Transforming Rural Community Lives by Increasing Access to Quality Health

Country: Ghana
Advance #3022288 DONATE NOW

Project Information

Enabling at least 20 rural communities to gain access to quality health care

Describe the need affecting community

There are equity gaps in access to quality health care, especially for those living in rural communities. Quality of healthcare is driven by availability of skilled health workers and sufficient infrastructure and technology. These resources are not equitably distributed in Ghana. The numbers and densities of health workers are unevenly distributed throughout Ghana, with a majority of doctors and university-trained nurses serving in the two major metropolitan areas of Accra and Kumasi, and inadequate numbers of health staff in remote and rural districts according to a recent World Bank publication. The health worker density for Ghana is 1.93 per 1000 population. Though high compared with other African countries with similar incomes, only 60% are clinical staff. The densities for some clinical staff are: Professional Nurse – 3.1 per 10,000 people; Midwives – 1.5 per 10,000 people; Medical Officer – 6 per 100,000 people; Pharmacist – 2 per 100,000 people; Specialist – 2 per 100,000 people; Community Health Nurse – 2.1 per 10,000 people; Health Assistants/Enrolled Nurse – 2.9 per 10,000 people. In terms of infrastructure, some rural clinics do not even have sufficient space and equipment for a woman to go through delivery without the challenge of complications. Laboratories to do basic tests in order to confirm diagnosis are not available in many rural communities. Some of the rural clinics are in places where they are not connected to the national electricity and no potable water is available. So they depend on rainfall for water to use in the clinic. Lack of access to quality healthcare affects the quality of living of the people in rural areas, which leads to increasing number of physical and mental unhealthy days, affecting the efforts to move them out of poverty and unto paths of self sustainability.

How will this Advance project help to address the need?

The 20 clinics attended to about 30,000 people in 2015. Infrastructure and technological improvements in the Clinics will lead to improved quality of care for the numbers who visit and more people being able to access care. We are hoping to improve laboratory facilities in each of the clinics so that they can all provide basic tests for prevailing conditions.
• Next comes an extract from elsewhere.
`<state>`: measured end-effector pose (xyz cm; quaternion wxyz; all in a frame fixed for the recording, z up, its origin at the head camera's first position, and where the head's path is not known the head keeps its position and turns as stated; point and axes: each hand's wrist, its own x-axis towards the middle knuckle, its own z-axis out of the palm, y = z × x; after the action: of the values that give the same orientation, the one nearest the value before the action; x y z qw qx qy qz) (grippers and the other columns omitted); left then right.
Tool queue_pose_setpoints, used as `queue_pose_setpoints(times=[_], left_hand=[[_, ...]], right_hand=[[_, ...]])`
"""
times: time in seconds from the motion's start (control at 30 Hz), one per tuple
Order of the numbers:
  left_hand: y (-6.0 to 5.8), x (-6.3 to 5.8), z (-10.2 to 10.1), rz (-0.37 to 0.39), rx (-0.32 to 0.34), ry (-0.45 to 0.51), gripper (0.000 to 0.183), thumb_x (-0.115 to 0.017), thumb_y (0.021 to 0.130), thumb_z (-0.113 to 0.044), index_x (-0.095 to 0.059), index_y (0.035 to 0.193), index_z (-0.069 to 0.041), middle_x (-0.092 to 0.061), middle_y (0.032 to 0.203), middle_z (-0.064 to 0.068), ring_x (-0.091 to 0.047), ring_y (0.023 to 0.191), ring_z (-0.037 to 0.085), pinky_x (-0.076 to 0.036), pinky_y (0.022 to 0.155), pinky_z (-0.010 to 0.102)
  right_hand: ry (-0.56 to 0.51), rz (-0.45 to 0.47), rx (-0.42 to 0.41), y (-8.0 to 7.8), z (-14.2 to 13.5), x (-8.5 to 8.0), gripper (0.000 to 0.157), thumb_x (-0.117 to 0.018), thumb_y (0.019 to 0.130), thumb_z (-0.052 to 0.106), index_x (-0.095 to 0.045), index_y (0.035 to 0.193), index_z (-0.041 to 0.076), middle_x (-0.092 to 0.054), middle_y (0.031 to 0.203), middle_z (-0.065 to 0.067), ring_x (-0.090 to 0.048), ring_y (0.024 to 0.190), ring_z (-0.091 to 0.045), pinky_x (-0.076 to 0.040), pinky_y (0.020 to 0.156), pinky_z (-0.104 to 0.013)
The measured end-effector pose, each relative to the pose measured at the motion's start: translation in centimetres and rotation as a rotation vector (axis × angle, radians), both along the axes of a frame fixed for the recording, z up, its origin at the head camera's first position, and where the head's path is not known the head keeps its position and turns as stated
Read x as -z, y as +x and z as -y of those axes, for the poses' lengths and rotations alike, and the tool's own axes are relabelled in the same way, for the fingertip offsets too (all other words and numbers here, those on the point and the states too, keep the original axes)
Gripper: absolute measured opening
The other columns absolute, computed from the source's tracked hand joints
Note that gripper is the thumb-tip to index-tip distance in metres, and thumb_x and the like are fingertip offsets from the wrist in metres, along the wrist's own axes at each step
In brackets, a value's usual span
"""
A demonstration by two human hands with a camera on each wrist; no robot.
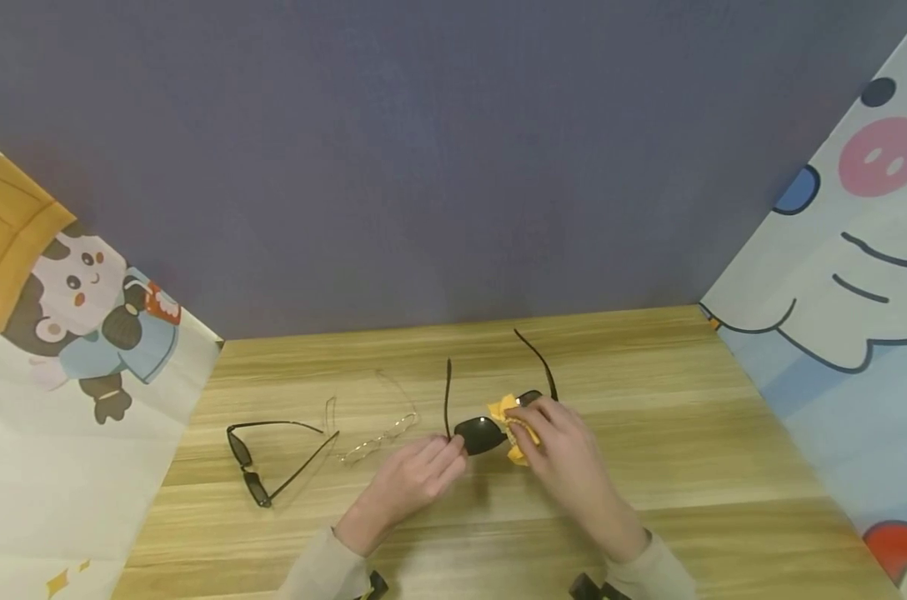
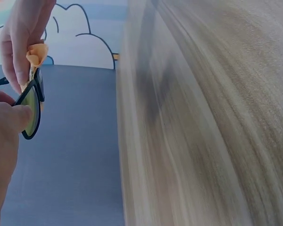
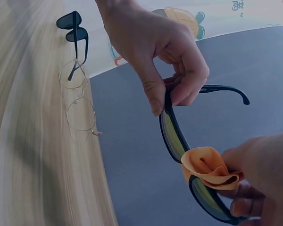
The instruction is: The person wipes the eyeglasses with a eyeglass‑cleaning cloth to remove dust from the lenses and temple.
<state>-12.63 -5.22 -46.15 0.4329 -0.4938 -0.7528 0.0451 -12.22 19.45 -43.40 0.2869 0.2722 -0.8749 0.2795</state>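
Black-framed sunglasses [image 1: 480, 435] are held up above the table, their temples unfolded and pointing away from the person. My left hand [image 1: 422, 477] pinches the frame at its left corner, thumb on the lens side in the left wrist view. With my right hand [image 1: 566, 450] I grip a bunched yellow-orange cloth [image 3: 208, 165], which lies around the bridge and the inner edge of the right lens. The cloth covers the middle of the frame. Part of the right lens [image 3: 208, 202] shows below it in the right wrist view.
On the wooden table [image 1: 724, 467], a second pair of black sunglasses [image 1: 253, 483] lies at the left with temples open. Beside it rest thin wire-rimmed glasses [image 1: 378, 440]. A grey panel [image 1: 453, 167] stands behind, and printed cartoon panels [image 1: 866, 275] flank the table.
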Motion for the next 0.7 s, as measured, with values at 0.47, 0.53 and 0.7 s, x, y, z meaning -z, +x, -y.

In addition we hope to provide facilities that is sufficient for safe delivery and for basic emergency maternal obstetric and neonatal care in all the clinics. For some of the facilities without water and electricity we are planning to provide potable water through boreholes and work with the Energy Commission of Ghana. To consider how we can provide Solar electrification for these clinics. To be able to provide 24 hour services to the communities. We are also considering providing solar powered vaccine refrigerators in order to provide quality vaccination program for the communities. Finally, we will be undertaking regular Medical Mission Outreach to under-served communities to provide specialist eye services, surgical services for hernia, which affects most men farming communities and other elective urology and gynecology services.
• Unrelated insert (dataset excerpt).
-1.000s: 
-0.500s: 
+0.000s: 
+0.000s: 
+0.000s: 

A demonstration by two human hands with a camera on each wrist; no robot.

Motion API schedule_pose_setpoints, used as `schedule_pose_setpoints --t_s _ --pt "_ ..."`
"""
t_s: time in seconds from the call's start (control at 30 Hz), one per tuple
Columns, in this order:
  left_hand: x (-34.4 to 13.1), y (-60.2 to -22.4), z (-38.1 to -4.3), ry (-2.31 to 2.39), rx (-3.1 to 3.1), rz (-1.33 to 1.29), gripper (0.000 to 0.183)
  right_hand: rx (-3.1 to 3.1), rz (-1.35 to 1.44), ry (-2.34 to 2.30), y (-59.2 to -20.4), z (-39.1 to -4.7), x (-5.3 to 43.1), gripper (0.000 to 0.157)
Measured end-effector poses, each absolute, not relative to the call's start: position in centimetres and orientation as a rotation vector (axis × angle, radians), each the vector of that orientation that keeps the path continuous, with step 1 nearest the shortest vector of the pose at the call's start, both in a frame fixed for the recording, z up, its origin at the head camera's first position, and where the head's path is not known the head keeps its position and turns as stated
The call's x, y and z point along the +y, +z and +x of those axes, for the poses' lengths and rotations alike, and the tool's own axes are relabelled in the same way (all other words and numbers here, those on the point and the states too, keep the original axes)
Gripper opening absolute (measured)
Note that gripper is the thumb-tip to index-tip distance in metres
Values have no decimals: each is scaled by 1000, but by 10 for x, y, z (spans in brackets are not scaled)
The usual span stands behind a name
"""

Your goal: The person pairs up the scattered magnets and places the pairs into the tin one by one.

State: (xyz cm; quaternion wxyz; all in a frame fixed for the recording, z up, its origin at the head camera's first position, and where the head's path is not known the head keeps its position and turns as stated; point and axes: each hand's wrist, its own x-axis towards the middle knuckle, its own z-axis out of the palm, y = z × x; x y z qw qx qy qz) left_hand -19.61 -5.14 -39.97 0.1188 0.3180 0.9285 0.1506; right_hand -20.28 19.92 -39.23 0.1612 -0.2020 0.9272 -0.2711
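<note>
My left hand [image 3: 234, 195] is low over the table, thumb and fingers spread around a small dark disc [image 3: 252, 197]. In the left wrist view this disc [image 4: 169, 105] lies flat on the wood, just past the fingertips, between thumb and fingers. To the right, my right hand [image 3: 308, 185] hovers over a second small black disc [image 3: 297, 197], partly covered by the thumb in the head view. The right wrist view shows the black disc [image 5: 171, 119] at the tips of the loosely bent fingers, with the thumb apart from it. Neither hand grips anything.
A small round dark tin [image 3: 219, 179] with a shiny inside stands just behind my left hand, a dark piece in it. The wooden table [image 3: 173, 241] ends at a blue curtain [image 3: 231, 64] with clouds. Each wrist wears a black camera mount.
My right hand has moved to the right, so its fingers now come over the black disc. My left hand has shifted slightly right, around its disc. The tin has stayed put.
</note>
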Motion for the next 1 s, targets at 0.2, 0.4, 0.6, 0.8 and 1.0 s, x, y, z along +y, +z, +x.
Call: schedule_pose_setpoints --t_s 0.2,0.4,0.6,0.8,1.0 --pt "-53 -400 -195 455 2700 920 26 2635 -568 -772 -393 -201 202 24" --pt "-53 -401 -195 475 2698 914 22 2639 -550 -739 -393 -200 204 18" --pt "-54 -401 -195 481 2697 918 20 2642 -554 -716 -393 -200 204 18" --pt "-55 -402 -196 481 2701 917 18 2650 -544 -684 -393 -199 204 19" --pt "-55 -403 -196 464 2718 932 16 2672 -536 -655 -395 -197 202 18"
Increased Access to Quality Healthcare in at least 20 Rural Communities.

Describe the primary goal of the project

Increased Access to Quality Healthcare in at least 20 Rural Communities.

Describe the change you would like to see in the community as a result of this Advance project

The following changes are expected to be seen in the communities as a result of the project: 1. Less people in the communities will travel long distances to access care. 2. Many people will report improved well being. 3. Number of under 5 children dying in the communities will reduce.